Somewhere around mile 19 or 20 I caught up to Paul Linnerud, who was walking at that point, I talked with him a few seconds, then went back to running as we reached the crest of the hill. I don’t think either one of us was having exactly the race we’d wished for at that point, but if trying to beat him could motivate me to walk a bit less, then I figured I might as well give it a try. It was also about this point that I got passed by a 62 year old woman. She was in great shape, but not really going much faster than me, just walking a bit less. I managed to catch up to her when she was walking away from an aid station, and we took turns passing each other the rest of the way. Usually she went just a little faster between aid stations, and I was a little quicker going through the station. There were between 2 and 3 miles left when I saw a clock on a building that said 8:40 – my brain was tired, but I quickly realized that finishing at 9 (14 hours) was not going to happen for me. I got past the 25 mile mark, and passed very close to the finish line – Laura, Kelsey, and Tyler were waiting across the street from the big peach, and they cheered for me as I went off on the out-and-back section on Lakeshore Drive.
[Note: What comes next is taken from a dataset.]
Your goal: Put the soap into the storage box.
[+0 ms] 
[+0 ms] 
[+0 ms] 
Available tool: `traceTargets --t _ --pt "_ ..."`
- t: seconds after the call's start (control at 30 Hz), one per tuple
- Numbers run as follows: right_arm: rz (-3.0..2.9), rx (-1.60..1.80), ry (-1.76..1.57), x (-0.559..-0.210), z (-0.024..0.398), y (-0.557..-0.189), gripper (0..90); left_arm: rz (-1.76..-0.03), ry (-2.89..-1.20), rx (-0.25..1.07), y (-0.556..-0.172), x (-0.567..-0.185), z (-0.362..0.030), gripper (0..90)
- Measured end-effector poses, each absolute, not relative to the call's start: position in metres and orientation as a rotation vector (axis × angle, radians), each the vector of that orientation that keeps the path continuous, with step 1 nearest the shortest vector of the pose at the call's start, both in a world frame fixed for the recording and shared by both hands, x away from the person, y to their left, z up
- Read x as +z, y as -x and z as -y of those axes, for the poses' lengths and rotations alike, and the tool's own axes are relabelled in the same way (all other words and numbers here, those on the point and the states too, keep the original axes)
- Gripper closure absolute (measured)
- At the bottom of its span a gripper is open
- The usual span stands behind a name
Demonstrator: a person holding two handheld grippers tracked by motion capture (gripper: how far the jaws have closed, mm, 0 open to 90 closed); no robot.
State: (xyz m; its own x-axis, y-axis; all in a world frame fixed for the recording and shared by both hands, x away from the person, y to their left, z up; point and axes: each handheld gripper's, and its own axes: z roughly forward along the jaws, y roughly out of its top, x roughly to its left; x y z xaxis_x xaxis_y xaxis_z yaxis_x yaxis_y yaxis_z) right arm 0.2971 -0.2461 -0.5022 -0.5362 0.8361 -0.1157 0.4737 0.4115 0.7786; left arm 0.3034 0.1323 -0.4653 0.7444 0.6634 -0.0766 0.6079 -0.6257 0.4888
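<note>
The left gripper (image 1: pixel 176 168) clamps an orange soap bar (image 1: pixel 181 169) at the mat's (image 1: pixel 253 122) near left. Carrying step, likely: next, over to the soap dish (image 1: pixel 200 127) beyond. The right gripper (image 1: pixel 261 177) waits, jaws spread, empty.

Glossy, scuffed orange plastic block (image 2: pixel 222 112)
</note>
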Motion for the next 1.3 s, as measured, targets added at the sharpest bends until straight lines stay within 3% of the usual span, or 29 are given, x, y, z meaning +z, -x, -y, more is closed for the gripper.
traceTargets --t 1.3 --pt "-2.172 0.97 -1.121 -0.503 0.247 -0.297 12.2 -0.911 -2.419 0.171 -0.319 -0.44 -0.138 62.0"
It was about 8:59, and I could hear the announcer counting down the final minute for people who were trying to break 14 hours. I still had almost a mile to go, and I didn’t want to walk any of it. I saw Micheal Covey again, and then Celia Bostick who I know from swim class. Then after the turn around I saw Kim and Rusty. At this point I got passed by a woman who had done the same training camp as me – I wanted to keep up with her, I couldn’t manage that pace. I managed to stay couple steps ahead of the 62 year old woman – she won her age group – and the announcer said our names and congratulated her on her podium finish. I would have felt weird about going into some crazy sprint to come from behind and beat her to the line, but as I was leading for a couple of miles I felt just fine with keeping up the pace to stay ahead of her. I hope I didn’t mess up her finish line photo. Time: 6:18:23
My total time was 14:15:30. I’ve now done three races at this distance, and run slower each time and finished slower each time. Oh well, some people slow down as they age, and I seem to be one of them. I had hoped that slowing down on the bike would allow me to go faster on the run, but it didn’t seem to work. While not that excited with the result, I am satisfied with the effort, both in training and on race day. I don’t have any definite plans as far as racing this distance again – maybe I won’t and maybe I will, but probably not next year. I certainly plan to race again at shorter distances, and I expect to put lots of time and effort into training. but the Ironman distance is not my best distance and really cuts down my chances to race at other distances where I can do better.